▸ Task: Could you find every line in the records below that contains the word "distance" and copy it?

Records from a collection
=====

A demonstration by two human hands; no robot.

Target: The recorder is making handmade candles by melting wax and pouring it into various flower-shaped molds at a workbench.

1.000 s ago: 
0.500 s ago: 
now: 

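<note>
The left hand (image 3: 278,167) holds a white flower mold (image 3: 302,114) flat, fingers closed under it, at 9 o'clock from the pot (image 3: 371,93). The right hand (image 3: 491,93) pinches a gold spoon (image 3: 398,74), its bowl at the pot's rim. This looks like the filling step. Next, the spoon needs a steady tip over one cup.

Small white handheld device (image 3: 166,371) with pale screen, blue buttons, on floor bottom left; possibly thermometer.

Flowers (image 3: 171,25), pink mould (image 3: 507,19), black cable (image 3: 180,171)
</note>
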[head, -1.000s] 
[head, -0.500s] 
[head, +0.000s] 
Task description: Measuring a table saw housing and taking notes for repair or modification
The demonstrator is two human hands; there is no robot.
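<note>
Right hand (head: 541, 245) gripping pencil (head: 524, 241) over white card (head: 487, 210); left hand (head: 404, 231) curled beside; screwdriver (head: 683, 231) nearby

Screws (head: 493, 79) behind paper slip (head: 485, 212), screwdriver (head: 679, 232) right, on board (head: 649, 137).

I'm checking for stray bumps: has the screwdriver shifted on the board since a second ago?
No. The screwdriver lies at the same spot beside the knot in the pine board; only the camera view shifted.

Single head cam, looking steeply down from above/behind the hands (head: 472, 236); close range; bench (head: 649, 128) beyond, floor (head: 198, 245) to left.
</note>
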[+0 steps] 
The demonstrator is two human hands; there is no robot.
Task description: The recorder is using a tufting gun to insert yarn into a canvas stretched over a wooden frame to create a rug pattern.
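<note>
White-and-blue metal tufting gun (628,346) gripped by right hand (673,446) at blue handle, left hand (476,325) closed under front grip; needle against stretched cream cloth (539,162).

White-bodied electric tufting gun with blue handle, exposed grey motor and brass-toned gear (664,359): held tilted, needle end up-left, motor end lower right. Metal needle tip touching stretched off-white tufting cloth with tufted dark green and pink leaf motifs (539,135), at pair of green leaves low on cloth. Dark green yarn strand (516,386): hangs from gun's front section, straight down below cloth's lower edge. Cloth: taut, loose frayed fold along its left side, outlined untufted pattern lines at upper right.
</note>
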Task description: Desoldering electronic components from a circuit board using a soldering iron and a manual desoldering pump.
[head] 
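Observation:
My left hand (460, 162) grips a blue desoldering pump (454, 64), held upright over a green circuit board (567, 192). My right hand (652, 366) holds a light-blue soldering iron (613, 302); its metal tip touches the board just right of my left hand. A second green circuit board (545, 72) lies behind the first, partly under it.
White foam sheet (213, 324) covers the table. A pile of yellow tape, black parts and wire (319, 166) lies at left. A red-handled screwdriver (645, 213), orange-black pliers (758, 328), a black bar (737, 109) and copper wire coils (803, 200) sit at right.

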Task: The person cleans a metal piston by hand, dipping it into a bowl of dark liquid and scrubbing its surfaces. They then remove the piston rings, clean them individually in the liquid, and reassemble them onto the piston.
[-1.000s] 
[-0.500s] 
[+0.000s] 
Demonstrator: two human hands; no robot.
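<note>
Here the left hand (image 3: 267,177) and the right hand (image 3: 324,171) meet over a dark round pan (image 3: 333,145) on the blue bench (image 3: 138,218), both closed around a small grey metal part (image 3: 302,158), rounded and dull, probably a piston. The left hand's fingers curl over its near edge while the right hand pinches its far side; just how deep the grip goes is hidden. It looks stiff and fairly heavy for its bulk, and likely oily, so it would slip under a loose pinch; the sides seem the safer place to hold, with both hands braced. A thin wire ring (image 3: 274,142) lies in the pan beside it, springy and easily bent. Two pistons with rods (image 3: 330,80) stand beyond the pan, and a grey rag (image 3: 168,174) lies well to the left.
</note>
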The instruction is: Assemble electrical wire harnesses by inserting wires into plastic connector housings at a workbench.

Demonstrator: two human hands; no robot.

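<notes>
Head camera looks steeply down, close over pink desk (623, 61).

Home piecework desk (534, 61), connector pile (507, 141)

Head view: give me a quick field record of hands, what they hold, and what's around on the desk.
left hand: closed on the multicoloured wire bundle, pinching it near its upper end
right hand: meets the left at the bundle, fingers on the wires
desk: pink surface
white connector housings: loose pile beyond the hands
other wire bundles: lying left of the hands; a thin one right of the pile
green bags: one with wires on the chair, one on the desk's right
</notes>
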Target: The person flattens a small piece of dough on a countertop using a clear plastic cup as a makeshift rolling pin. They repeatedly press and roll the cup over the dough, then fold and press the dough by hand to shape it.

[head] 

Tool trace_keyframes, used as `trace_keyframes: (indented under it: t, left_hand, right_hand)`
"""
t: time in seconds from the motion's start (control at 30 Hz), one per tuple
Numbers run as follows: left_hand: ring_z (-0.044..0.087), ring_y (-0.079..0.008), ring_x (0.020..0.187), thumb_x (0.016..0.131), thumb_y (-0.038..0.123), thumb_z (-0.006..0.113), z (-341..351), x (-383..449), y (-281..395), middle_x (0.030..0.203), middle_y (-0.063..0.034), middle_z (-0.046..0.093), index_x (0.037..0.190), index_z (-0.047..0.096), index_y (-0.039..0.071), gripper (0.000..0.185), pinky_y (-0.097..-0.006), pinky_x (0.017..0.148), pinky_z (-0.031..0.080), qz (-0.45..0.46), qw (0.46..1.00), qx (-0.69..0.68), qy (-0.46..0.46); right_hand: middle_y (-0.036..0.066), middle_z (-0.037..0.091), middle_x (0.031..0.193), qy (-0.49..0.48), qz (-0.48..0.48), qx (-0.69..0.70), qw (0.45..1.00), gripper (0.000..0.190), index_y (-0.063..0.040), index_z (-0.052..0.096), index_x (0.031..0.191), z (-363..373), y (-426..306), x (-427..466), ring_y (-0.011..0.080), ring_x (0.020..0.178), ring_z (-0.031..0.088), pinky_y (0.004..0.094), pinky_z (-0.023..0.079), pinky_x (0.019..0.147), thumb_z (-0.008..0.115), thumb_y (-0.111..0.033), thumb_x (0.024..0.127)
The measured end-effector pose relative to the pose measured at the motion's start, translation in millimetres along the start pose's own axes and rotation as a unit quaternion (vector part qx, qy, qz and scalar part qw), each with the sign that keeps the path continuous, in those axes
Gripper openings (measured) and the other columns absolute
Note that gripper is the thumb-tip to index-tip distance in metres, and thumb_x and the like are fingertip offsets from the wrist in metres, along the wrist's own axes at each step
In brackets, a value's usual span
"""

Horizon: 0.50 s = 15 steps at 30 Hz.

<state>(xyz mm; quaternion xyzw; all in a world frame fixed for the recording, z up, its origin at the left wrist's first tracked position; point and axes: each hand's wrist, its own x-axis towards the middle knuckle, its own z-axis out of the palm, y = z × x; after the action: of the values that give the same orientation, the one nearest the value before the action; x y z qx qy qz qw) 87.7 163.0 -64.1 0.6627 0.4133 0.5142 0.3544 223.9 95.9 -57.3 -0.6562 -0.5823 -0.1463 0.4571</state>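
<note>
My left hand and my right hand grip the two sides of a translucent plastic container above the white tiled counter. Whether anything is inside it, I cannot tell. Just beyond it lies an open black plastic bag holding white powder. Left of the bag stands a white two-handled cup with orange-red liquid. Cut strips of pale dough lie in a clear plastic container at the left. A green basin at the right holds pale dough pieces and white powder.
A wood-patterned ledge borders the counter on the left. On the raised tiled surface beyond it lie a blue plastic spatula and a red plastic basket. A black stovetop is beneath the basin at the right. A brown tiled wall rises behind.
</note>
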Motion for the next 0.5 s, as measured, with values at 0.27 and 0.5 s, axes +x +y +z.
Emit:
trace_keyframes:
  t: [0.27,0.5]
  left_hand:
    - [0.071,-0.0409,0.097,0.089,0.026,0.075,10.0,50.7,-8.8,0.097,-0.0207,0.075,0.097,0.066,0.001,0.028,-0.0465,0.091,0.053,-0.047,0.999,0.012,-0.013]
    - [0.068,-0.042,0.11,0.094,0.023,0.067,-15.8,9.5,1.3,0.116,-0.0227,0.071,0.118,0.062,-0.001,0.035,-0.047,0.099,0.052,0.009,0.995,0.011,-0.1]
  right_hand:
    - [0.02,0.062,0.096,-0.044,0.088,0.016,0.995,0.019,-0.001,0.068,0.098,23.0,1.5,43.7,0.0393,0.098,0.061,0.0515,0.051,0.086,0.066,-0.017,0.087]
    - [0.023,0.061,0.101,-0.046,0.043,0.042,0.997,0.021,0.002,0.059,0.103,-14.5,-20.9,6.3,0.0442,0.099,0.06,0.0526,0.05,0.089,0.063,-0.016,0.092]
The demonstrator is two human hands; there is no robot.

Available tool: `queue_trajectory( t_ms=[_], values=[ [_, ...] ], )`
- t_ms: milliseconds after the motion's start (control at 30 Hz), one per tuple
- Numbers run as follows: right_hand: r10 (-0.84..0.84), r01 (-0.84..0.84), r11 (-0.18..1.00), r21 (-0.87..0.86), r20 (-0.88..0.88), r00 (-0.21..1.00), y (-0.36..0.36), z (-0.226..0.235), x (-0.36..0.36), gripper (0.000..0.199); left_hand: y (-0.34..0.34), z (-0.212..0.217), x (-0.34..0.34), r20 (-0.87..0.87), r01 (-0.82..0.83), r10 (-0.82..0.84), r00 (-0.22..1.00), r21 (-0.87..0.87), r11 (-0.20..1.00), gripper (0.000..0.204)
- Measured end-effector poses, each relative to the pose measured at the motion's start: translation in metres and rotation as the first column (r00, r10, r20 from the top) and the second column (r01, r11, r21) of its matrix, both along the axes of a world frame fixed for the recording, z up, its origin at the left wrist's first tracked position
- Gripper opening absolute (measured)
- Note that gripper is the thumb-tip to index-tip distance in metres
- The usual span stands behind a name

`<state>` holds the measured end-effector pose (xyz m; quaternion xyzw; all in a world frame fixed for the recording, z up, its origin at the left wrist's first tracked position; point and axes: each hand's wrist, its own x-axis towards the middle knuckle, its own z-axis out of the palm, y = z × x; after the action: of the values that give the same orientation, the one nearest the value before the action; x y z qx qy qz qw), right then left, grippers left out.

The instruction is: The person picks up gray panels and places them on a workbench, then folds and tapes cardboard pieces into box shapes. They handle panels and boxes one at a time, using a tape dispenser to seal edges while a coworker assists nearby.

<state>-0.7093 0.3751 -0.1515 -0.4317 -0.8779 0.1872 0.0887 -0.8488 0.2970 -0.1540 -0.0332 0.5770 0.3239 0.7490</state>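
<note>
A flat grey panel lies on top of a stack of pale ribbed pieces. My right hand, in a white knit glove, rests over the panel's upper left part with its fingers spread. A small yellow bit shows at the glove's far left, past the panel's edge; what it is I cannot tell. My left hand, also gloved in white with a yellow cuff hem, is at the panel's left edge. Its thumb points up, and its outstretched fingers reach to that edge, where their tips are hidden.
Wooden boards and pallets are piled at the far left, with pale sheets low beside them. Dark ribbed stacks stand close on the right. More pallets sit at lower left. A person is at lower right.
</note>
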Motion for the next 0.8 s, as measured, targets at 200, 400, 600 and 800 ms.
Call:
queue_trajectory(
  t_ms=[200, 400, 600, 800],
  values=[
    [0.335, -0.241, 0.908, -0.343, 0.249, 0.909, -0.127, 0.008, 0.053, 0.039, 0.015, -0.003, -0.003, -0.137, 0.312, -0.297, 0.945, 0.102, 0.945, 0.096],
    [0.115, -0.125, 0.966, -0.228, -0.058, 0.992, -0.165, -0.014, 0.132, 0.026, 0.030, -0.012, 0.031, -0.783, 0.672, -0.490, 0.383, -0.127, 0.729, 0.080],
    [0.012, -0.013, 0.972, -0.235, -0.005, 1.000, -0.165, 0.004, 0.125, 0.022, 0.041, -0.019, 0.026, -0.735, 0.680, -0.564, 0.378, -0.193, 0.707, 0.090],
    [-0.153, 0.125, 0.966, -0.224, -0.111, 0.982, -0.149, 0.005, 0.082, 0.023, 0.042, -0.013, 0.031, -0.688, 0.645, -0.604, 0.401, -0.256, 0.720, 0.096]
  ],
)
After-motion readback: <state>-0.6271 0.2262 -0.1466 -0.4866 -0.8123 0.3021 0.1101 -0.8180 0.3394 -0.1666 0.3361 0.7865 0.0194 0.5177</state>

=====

▸ Finished exercise:
Note that gripper is the thumb-tip to index-tip distance in metres, and thumb_x and the like are fingertip offsets from the wrist in metres, along the wrist's own axes at each step
- Note that gripper is the thumb-tip to index-tip distance in metres

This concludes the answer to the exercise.